● **Prompt**
Look through the data below for the line with "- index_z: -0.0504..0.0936", and transcribe it exactly together with each line after it up to and including the line with "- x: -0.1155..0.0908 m". Give nothing else.

Content starts

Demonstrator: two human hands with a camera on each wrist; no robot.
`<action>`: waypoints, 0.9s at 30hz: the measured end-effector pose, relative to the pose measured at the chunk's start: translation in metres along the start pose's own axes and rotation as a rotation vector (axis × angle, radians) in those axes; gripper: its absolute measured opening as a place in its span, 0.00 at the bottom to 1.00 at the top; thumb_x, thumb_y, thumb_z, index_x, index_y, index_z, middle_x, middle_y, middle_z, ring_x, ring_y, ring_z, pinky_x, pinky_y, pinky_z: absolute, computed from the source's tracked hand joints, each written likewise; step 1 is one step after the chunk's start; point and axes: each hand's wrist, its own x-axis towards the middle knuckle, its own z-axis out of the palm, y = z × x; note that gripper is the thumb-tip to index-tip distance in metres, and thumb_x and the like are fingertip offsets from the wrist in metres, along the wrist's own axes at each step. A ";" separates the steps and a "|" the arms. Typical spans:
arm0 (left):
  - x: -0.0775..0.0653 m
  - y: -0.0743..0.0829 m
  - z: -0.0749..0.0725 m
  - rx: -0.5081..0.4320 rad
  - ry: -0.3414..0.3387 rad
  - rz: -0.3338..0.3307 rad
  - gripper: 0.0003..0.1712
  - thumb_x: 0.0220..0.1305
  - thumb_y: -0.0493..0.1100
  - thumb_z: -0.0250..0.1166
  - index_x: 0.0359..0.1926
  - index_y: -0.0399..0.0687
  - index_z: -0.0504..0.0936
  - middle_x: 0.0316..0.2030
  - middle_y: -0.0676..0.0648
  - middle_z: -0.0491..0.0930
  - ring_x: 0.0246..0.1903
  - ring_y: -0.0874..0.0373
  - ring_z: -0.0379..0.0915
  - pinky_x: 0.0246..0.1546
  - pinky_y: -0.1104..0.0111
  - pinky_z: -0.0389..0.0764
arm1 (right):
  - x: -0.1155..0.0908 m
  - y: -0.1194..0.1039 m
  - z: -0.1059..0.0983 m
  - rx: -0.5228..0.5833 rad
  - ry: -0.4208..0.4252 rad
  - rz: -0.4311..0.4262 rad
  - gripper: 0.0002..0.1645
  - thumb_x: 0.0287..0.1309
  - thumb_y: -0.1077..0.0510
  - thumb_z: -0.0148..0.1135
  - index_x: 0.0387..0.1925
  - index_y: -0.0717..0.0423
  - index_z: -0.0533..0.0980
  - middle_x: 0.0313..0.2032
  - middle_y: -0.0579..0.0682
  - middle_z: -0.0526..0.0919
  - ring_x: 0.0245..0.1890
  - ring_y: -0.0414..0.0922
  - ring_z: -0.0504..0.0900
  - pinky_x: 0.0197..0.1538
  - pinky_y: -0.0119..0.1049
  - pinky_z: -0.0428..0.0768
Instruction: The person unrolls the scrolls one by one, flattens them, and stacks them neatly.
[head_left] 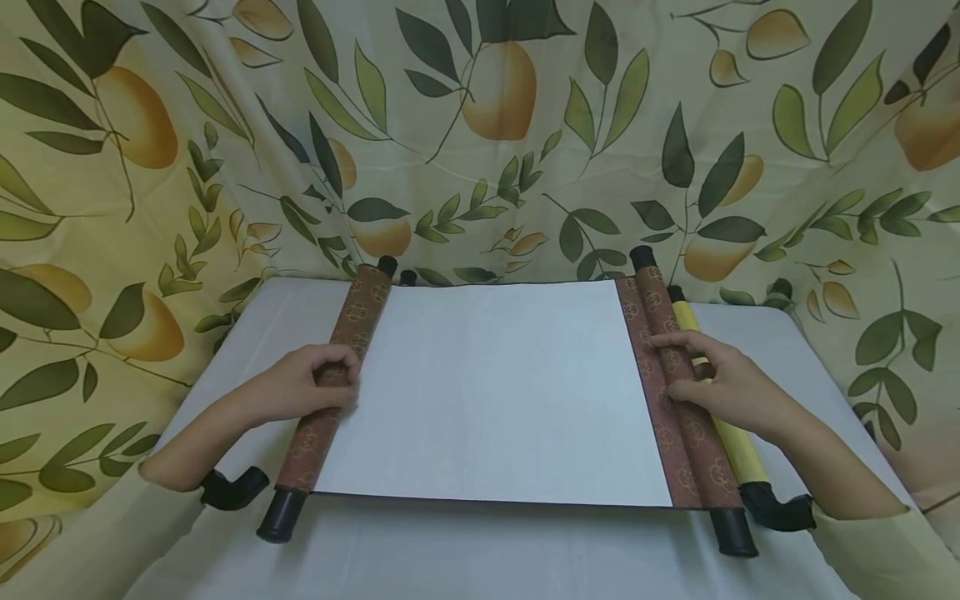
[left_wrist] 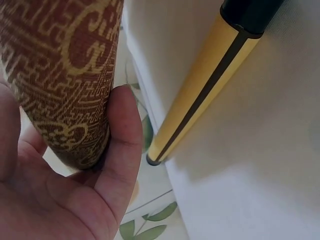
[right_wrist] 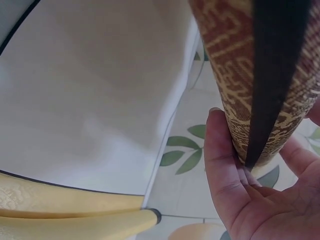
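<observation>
A hanging scroll (head_left: 495, 392) lies spread across the table, its white sheet blank between two brown patterned rolls with black end knobs. My left hand (head_left: 311, 383) grips the left roll (head_left: 309, 454) about its middle, fingers curled over it. Around the right roll (head_left: 701, 442), my right hand (head_left: 731, 383) has its thumb and fingers. The left wrist view shows the brown cloth (left_wrist: 65, 60) with gold pattern between thumb and fingers. In the right wrist view, a black strip (right_wrist: 272, 85) runs along the patterned roll held in the hand.
A yellow roll (head_left: 738, 450) lies just right of the right brown roll, partly under my right hand. The left wrist view has a yellow roll (left_wrist: 200, 90) with a dark stripe. Under everything is a white table (head_left: 480, 554); a fruit-patterned cloth (head_left: 450, 192) hangs behind.
</observation>
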 end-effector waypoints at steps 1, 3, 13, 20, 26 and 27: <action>0.000 0.000 0.000 -0.001 0.005 0.001 0.09 0.59 0.40 0.72 0.36 0.49 0.78 0.35 0.47 0.75 0.34 0.53 0.67 0.33 0.64 0.72 | 0.000 0.000 0.000 -0.001 0.000 0.000 0.36 0.60 0.62 0.63 0.70 0.48 0.66 0.63 0.66 0.64 0.44 0.56 0.79 0.30 0.41 0.82; -0.001 0.000 0.000 -0.001 0.015 0.005 0.12 0.57 0.41 0.74 0.36 0.49 0.77 0.36 0.47 0.75 0.36 0.53 0.67 0.35 0.63 0.71 | 0.000 -0.001 0.000 -0.002 0.001 -0.003 0.36 0.60 0.62 0.64 0.70 0.48 0.66 0.63 0.66 0.64 0.44 0.57 0.79 0.30 0.41 0.82; -0.003 -0.005 0.000 0.014 0.078 0.014 0.08 0.59 0.35 0.68 0.37 0.49 0.78 0.37 0.47 0.77 0.34 0.52 0.67 0.30 0.64 0.71 | -0.001 -0.002 -0.003 -0.013 -0.004 -0.005 0.37 0.60 0.63 0.64 0.70 0.48 0.66 0.63 0.66 0.64 0.44 0.56 0.79 0.31 0.41 0.82; -0.005 -0.003 0.000 0.059 0.105 0.001 0.11 0.58 0.36 0.65 0.43 0.51 0.81 0.48 0.46 0.80 0.45 0.50 0.69 0.41 0.62 0.72 | -0.004 -0.004 -0.005 -0.019 -0.004 -0.016 0.36 0.60 0.63 0.64 0.69 0.49 0.66 0.64 0.66 0.64 0.45 0.57 0.79 0.31 0.41 0.82; -0.006 -0.006 -0.002 0.053 0.113 -0.001 0.09 0.59 0.35 0.62 0.41 0.49 0.79 0.43 0.45 0.78 0.39 0.50 0.70 0.33 0.62 0.75 | -0.006 -0.001 -0.005 -0.029 0.003 -0.020 0.37 0.59 0.64 0.64 0.69 0.49 0.66 0.65 0.66 0.63 0.45 0.58 0.77 0.31 0.41 0.81; -0.007 -0.007 -0.002 0.049 0.113 -0.003 0.09 0.60 0.35 0.62 0.41 0.49 0.78 0.42 0.45 0.78 0.38 0.50 0.69 0.32 0.62 0.75 | -0.007 0.000 -0.006 -0.031 0.004 -0.018 0.37 0.59 0.64 0.64 0.69 0.49 0.66 0.65 0.66 0.63 0.45 0.58 0.77 0.31 0.41 0.81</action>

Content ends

● **Answer for the task**
  - index_z: -0.0504..0.0936
  - middle_x: 0.0316..0.2030
  - middle_y: -0.0676..0.0648
  - middle_z: -0.0491..0.0930
  - ring_x: 0.0246..0.1903
  - ring_y: -0.0874..0.0373
  - ring_z: -0.0379..0.0915
  - pinky_x: 0.0246..0.1546
  - pinky_y: -0.1104..0.0111
  - pinky_z: -0.0389..0.0764
arm1 (right):
  - x: -0.1155..0.0908 m

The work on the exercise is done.